** WORK ITEM **
Return the listing beneath precisely, with every line intact.

** DATA BLOCK **
....................

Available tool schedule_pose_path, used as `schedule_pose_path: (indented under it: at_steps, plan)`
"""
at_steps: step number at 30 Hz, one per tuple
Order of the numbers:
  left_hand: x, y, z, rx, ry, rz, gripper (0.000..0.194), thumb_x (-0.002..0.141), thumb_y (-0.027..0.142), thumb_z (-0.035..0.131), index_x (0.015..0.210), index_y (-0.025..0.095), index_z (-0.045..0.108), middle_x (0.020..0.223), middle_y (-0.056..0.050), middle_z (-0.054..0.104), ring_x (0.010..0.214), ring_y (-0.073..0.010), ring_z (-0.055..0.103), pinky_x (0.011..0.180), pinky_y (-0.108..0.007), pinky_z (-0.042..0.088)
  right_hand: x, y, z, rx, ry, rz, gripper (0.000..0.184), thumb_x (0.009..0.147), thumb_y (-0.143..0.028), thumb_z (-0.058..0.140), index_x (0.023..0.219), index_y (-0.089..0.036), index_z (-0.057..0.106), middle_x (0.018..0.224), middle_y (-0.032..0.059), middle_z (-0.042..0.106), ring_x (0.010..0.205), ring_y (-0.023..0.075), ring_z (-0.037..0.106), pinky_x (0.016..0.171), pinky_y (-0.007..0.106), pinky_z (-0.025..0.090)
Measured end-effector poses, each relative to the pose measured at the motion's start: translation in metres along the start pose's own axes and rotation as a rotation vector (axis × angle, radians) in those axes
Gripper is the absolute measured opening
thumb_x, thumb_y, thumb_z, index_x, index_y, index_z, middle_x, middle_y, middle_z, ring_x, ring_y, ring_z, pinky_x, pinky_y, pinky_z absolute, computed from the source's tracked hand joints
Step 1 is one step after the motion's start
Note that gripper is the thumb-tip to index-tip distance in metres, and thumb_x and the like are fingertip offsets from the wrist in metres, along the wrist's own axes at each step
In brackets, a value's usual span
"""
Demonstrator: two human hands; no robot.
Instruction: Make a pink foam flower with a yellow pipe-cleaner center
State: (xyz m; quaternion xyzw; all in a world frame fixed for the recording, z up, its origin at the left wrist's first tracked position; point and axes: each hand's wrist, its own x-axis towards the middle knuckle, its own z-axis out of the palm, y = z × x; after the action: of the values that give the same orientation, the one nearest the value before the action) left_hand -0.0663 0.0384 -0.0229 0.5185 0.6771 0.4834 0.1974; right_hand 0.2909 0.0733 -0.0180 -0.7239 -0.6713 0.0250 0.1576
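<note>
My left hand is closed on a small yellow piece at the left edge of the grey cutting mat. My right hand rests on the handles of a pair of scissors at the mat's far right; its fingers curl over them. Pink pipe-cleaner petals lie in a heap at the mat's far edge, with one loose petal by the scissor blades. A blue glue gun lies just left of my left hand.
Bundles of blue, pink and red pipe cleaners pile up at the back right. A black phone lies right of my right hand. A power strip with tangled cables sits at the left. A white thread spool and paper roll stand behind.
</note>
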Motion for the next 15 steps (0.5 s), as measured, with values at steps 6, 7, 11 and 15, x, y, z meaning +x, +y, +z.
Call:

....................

** RESPONSE **
Available tool schedule_pose_path, used as `schedule_pose_path: (indented under it: at_steps, plan)`
"""
at_steps: step number at 30 Hz, one per tuple
Order of the numbers:
  left_hand: x, y, z, rx, ry, rz, gripper (0.000..0.194), thumb_x (-0.002..0.141), thumb_y (-0.027..0.142), thumb_z (-0.035..0.131), index_x (0.015..0.210), index_y (-0.025..0.095), index_z (-0.045..0.108), middle_x (0.020..0.223), middle_y (-0.056..0.050), middle_z (-0.054..0.104), ring_x (0.010..0.214), ring_y (-0.073..0.010), ring_z (-0.055..0.103), pinky_x (0.011..0.180), pinky_y (-0.108..0.007), pinky_z (-0.042..0.088)
  right_hand: x, y, z, rx, ry, rz, gripper (0.000..0.184), thumb_x (0.009..0.147), thumb_y (-0.143..0.028), thumb_z (-0.058..0.140), index_x (0.023..0.219), index_y (-0.089..0.036), index_z (-0.057..0.106), middle_x (0.018..0.224), middle_y (-0.032..0.059), middle_z (-0.042..0.106), ring_x (0.010..0.205), ring_y (-0.023..0.075), ring_z (-0.037..0.106), pinky_x (0.016..0.171), pinky_y (-0.007..0.106), pinky_z (-0.025..0.090)
Measured end-effector poses, each relative to the pose measured at the motion's start: translation in metres along the start pose's own axes and rotation as a rotation vector (axis × angle, radians) in those axes
Gripper is the absolute measured opening
thumb_x, thumb_y, thumb_z, index_x, index_y, index_z, middle_x, middle_y, middle_z, ring_x, ring_y, ring_z, pinky_x, pinky_y, pinky_z absolute, computed from the source's tracked hand joints
Step 1 is one step after the motion's start
Note that gripper is the thumb-tip to index-tip distance in metres, and thumb_x and the like are fingertip offsets from the wrist in metres, along the wrist's own axes at each step
In brackets, a value's usual span
"""
Demonstrator: two human hands; no robot.
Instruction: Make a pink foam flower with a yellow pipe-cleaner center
State: (xyz m; quaternion xyzw; all in a world frame fixed for the recording, z up, its origin at the left wrist's first tracked position; point and axes: each hand's wrist, its own x-axis towards the middle knuckle, its own z-axis out of the palm, y = z × x; after the action: of the values that give the same orientation, the one nearest the value before the action) left_hand -0.0663 0.0384 -0.0229 0.5185 0.6771 0.4834 0.1974; right_hand 0.2909 0.0733 -0.0180 -0.7239 -0.6713 0.0250 0.1576
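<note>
My left hand is closed on a small yellow piece at the left edge of the grey cutting mat. My right hand rests on the handles of a pair of scissors at the mat's far right; its fingers curl over them. Pink pipe-cleaner petals lie in a heap at the mat's far edge, with one loose petal by the scissor blades. A blue glue gun lies just left of my left hand.
Bundles of blue, pink and red pipe cleaners pile up at the back right. A black phone lies right of my right hand. A power strip with tangled cables sits at the left. A white thread spool and paper roll stand behind.
</note>
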Motion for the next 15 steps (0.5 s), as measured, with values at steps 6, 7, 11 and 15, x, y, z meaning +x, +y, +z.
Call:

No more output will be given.